The movement to deregulation and back again has forced
utilities to re-think their business strategies.
Relinquishing control over their staffs has been a
struggle for the biggest power and gas providers.
Nevertheless, the necessity to bring overall quality at
affordable prices to consumers may eventually prompt many
utilities to consider this business strategy. Currently,
many companies are assessing their strategies and in doing
so, are determining whether certain services could be
doled out.
Some outsourcing agreements are done at arm's length
while others are closely intertwined. According to AMR
Research, about 25 percent of all such contracts are
neatly integrated while 75 percent are pretty much
independent. Under any circumstance, companies will
compare the cost of doing the job internally to what an
outsourcer may offer. It's not just about figuring the
salaries paid to workers but it also entails adding up the
assets that must be kept on hand to do the job.
Like many big companies, Columbus-based American
Electric Power contracts its tree trimming. It lends
itself well to outsourcing, says Philip Wright, an
operations manager for the company, because the skill set
necessary for the job is not technical. In a prior talk
with this writer, he said, "Through inspections we get the
quality we are looking for." While the company says
physical work is being contracted, it also says that the
oversight of that work will remain in-house. Reliability
and accountability are central to the company's operations
-- the reasons for following that strategy.
While reducing costs are central to the notion of
outsourcing, it may not be paramount in the eyes of the
organization, which also needs to maintain quality and
exceptional customer care. If outsiders don't understand
the core business or management styles dramatically
differ, it could curtail operations.
Furthermore, outsourcing could be more expensive.

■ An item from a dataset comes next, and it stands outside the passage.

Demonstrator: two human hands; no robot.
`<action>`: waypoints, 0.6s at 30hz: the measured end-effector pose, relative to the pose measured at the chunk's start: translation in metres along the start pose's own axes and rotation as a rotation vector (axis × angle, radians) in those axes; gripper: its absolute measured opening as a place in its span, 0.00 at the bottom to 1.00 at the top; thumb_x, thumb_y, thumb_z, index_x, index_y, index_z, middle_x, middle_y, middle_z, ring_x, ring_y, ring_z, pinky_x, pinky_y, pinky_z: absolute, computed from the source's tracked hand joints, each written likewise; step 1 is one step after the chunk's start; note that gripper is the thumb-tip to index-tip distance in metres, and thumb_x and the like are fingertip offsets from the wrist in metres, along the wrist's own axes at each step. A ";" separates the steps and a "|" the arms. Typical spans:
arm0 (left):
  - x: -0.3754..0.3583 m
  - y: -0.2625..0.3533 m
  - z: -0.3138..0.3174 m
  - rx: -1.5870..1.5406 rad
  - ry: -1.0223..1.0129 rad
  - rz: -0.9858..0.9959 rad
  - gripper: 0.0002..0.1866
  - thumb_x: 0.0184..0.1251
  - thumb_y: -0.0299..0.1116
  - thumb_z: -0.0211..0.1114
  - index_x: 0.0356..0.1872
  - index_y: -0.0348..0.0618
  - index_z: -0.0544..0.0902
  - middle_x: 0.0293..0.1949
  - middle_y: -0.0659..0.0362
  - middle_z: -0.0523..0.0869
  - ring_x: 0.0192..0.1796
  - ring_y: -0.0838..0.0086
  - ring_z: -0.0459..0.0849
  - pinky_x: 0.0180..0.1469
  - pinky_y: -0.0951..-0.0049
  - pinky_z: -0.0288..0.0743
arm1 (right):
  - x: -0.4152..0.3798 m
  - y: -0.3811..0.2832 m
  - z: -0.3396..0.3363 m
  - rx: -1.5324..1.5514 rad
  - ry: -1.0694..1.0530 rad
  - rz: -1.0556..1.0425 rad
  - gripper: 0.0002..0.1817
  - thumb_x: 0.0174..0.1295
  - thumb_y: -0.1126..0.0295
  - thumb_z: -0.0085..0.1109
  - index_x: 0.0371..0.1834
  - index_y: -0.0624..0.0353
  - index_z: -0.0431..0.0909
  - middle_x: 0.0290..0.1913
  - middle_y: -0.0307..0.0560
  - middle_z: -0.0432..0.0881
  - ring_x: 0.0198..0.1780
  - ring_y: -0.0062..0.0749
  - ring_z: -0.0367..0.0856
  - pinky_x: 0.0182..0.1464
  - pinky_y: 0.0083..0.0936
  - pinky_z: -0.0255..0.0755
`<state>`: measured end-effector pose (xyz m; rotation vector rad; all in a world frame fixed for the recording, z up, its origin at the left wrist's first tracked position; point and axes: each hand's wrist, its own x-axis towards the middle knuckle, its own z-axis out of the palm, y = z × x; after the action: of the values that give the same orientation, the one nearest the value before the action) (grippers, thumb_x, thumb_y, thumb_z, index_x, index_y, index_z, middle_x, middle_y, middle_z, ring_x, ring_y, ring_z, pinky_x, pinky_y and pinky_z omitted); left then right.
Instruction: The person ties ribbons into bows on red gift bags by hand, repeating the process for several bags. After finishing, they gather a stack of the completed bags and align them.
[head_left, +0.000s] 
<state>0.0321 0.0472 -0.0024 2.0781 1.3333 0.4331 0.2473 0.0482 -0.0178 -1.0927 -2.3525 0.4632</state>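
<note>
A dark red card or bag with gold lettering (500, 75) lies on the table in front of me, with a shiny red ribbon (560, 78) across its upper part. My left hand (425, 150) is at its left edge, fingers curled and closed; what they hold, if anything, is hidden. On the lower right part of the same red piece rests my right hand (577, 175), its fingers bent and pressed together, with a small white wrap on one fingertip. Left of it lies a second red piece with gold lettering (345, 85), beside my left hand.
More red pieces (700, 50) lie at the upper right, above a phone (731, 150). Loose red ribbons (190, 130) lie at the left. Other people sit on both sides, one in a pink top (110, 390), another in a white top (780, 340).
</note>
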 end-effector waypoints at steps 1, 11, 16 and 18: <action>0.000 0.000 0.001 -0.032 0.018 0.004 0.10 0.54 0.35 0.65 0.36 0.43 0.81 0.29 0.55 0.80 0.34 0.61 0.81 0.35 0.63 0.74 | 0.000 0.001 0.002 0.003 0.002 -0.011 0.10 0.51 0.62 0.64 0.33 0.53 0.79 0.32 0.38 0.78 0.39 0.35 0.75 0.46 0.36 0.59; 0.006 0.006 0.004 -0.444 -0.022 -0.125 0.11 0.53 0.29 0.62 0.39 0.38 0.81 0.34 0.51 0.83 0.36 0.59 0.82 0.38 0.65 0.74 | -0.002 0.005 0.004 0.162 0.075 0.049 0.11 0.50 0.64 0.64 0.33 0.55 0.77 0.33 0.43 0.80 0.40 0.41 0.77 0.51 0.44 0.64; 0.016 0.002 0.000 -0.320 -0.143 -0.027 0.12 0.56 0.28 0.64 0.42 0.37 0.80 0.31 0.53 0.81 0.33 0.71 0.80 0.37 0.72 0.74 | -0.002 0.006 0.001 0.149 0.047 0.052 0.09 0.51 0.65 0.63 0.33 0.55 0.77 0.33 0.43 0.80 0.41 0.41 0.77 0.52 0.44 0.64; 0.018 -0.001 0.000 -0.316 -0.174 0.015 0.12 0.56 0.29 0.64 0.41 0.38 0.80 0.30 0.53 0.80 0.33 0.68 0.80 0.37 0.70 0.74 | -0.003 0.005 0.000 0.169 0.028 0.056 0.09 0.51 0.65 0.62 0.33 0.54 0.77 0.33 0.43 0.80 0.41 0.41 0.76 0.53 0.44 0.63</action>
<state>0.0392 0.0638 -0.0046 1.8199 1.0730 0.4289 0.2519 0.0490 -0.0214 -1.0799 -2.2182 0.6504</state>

Gartner reports that outsourced operations are 30 percent
more costly than the customer service operations run by
the most effective companies. The figures show that
in-house personnel are still taking time out of their day
-- and away from other critical services -- to bring
outsourcers up to speed. Simply, outsourcing should be
part of a comprehensive business strategy and not merely a
technique to cut cost, the research firm says.
Experts say that the key is to identify a trusted
outsourcer and understand that regardless of how the
agreement is to work that initially the relationship will
have to be closely managed. And companies should
understand the cost upfront and keep a watchful eye on
their partners. Lastly, companies should use a greater
level of "penmanship" during the contractual phase to
ensure that they are protected in the event something does
go wrong.
"If you know what the risks are, you can manage them
upfront," says Brad Abibi, project manager for IBM in Boca
Raton, in an earlier interview with this writer.
With cost pressures mounting, utilities are now
focusing the bulk of their resources on their inherent
strengths. An off-shoot of this is that they are
considering hiring outsiders with an expertise in areas
beyond their core competency. If done right, it can be a
smart business strategy that can increase productivity.